- Developer: Crescent Moon Games
- Publishers: Crescent Moon Games; Mobot Studios; Level 77;
- Designer: Josh Presseisen
- Programmer: Kyle McKeever
- Artists: Josh Presseisen; Luke Viljoen;
- Composer: Evan Gipson
- Engine: Unity ;
- Platforms: Linux, OS X, Windows, Xbox One, Android, iOS, Wii U, PlayStation 4, PlayStation Vita, Nintendo Switch
- Release: Linux, OS X, Windows; February 27, 2015; Xbox One; September 1, 2015; Android, iOS; September 3, 2015; Wii U; April 28, 2016; PS4, PS Vita; April 25, 2017; Switch; December 21, 2017;
- Genre: Platform
- Mode: Single-player

= The Deer God =

The Deer God is a platform game developed by Crescent Moon Games and published by Mobot Studios on Wii U and Level 77 on Nintendo Switch. It was first released for Linux, OS X, and Windows in early access on December 2, 2014, followed by a full release on February 27, 2015. The game was released for the Xbox One on September 1, 2015, on Android and iOS on September 3, 2015, on the Wii U on April 28, 2016, on the PlayStation 4 and PlayStation Vita on April 25, 2017, and on the Nintendo Switch on December 21, 2017.

The game revolves around a hunter who is killed by wolves while attempting to shoot a deer during a storm, and, while in purgatory, discovers that God is actually a female deer. She reincarnates him in deer form, telling him he must atone by experiencing life as one. The gameplay involves traveling through procedurally-generated levels while searching for food and defeating predators who oppose the Deer God. The game received mixed to negative reviews from critics, who praised its pixelated graphics and style, but criticized its gameplay as overly-punishing and noted large amounts of software bugs.

== Gameplay ==
The player starts out reincarnated as a deer, and must retrieve relics while fending off predatory animals such as bears, cougars or alligators. The game has a basic moral alignment system in which the player gains good karma when they defeat predators, but gains negative karma when they defeat harmless creatures or they otherwise perish while onscreen. The overworld is procedurally generated at the start of a new run, though enemy placement changes with each death.

The game has two difficulty settings, "hardcore" mode, where the player has a set number of lives and running out leads to a game over, and normal, where the player will respawn as a weak fawn if they run out of lives. As the player increases in good karma, they gain new abilities, but if their negative karma outstrips the good, they have the chance of spawning as a weak creature that is unable to progress until they die and reincarnate as a deer again.
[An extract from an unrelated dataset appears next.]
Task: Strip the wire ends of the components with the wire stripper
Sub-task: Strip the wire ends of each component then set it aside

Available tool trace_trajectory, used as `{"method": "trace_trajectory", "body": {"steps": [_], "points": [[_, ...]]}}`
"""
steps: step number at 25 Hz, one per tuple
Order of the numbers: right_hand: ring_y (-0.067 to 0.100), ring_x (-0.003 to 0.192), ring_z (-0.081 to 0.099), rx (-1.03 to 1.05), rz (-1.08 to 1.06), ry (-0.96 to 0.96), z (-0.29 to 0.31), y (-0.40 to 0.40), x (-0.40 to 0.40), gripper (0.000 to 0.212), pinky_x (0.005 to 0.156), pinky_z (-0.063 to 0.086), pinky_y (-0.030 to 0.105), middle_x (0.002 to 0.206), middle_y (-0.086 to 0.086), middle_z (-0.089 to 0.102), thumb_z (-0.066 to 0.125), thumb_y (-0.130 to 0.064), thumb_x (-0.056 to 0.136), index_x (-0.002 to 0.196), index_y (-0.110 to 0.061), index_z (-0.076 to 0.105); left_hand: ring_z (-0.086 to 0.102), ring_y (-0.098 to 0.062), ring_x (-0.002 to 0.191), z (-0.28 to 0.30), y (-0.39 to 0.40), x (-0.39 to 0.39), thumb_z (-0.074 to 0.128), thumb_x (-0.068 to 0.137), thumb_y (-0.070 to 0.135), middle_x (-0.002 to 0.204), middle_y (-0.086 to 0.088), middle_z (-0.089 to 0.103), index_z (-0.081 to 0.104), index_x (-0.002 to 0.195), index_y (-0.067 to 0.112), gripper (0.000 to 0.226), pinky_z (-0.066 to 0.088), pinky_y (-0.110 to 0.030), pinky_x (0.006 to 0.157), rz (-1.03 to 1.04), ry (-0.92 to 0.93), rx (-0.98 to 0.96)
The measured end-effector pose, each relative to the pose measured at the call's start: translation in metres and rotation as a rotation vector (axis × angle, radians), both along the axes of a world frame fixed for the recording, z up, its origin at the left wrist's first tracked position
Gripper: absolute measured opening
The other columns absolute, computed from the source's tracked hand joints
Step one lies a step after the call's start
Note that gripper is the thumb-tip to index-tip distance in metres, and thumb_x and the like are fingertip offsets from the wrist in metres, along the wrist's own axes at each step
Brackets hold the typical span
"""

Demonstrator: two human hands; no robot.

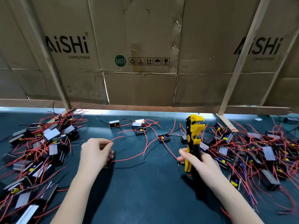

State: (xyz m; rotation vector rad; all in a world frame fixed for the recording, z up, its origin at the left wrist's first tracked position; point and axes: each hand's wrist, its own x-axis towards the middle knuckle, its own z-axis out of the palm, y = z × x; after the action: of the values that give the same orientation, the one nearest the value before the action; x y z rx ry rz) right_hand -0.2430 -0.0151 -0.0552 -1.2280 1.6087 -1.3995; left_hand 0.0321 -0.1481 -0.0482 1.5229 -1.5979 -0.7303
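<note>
- Currently, your left hand (94, 151) pinches a red wire (117, 138) at centre-left; its free end arcs rightward.
- Your right hand (193, 159) grips the wire stripper (193, 138) upright at centre-right, head uppermost, well apart from the wire.
- Judged nearer: the left hand; carry the wire end right.

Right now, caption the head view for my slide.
Left hand pinches a red wire; right hand holds the wire stripper upright.

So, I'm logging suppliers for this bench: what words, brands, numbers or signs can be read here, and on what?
"AiSHi" with "CAPACITORS" under it: left cardboard panel.
"AiSHi" again: right cardboard panel; the small line below is blurred.
"RoHS 2.0": green round mark.
Handling signs: recycling, stacking "5", arrows up, umbrella, fragile glass.
Components: no readable text.
</note>
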Motion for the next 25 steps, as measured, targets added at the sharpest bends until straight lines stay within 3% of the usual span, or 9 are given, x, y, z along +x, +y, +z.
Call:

The game has a hunger mechanic in which the player must stop to eat or their health will begin to drain.

== Reception ==
Shaun Musgrave of TouchArcade gave a mixed review to the game's iOS version, saying that it was "beautiful" and "zen-like" at times, but that the game could also be "clumsy, ugly, and lacking in gracefulness". Calling the premise "clever" and the bosses "a real challenge", he was annoyed at the amount of bugs, though noted that the game was being updated to attempt to remove them. Nevertheless, he said that the game's problems ran deeper, calling the controls awkward. He also expressed discontent with the game's karma system, saying it added an unnecessary annoyance if players accumulated negative karma, and called the hunger mechanic "vestigial". Saying that the game told a "simple yet moving story" and was "enchanting", he was nevertheless disappointed by its weaker aspects.
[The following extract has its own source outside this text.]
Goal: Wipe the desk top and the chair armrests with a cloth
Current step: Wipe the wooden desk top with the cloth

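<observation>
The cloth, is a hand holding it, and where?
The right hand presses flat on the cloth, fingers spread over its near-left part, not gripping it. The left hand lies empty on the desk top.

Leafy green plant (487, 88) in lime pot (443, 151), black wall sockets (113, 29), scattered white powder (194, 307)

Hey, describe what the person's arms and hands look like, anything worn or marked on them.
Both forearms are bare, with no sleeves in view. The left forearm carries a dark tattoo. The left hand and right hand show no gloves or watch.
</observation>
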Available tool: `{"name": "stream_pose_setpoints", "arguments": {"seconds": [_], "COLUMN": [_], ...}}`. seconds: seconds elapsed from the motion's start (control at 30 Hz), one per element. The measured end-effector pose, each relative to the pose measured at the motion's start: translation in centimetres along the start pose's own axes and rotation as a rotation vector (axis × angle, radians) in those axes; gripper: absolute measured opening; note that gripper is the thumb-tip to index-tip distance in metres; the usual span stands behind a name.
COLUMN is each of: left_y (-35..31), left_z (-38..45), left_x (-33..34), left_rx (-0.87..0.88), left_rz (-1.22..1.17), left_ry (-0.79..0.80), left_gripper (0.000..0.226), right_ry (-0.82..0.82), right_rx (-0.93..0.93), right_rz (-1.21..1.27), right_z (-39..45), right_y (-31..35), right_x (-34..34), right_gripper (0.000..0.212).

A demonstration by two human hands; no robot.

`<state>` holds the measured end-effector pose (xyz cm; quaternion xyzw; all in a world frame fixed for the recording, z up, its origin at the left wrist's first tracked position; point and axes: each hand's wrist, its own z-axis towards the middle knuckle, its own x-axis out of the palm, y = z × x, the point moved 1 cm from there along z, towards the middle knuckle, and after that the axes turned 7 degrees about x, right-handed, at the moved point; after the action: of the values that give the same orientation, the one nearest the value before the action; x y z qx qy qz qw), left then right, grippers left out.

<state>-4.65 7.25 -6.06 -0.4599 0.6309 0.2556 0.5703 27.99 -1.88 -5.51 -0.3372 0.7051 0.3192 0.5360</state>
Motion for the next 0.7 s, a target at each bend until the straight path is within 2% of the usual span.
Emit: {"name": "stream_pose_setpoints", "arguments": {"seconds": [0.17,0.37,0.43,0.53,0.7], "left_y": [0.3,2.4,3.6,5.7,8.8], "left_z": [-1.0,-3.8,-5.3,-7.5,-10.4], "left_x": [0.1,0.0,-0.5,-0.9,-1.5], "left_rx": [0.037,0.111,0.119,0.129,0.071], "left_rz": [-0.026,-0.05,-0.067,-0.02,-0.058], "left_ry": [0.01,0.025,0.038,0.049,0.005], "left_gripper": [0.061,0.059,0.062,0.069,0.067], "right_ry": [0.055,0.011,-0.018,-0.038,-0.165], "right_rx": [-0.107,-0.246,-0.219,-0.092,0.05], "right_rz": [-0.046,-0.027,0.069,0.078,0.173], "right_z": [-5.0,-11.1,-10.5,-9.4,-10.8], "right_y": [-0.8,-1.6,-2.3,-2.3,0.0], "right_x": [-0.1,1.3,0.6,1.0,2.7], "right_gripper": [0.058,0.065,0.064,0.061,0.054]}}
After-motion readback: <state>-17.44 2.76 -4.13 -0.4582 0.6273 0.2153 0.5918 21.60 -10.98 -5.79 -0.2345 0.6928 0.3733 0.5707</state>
Marsh Davies of Rock Paper Shotgun criticized the game's permadeath mechanic as "unjust" and said that its save system worked poorly, as reincarnating into the form of a baby deer weakened the player drastically and defeated the point of saving in the first place. He called the game "hamstrung by its system of non-progression and by its duff beast-on-beast combat", though he noted that the game featured "lovely" incidental details.

GamesTM magazine rated the game negatively, saying that its visuals and music were "stunning", but that the game was otherwise a "mess" with an unclear message, and a "failed experiment".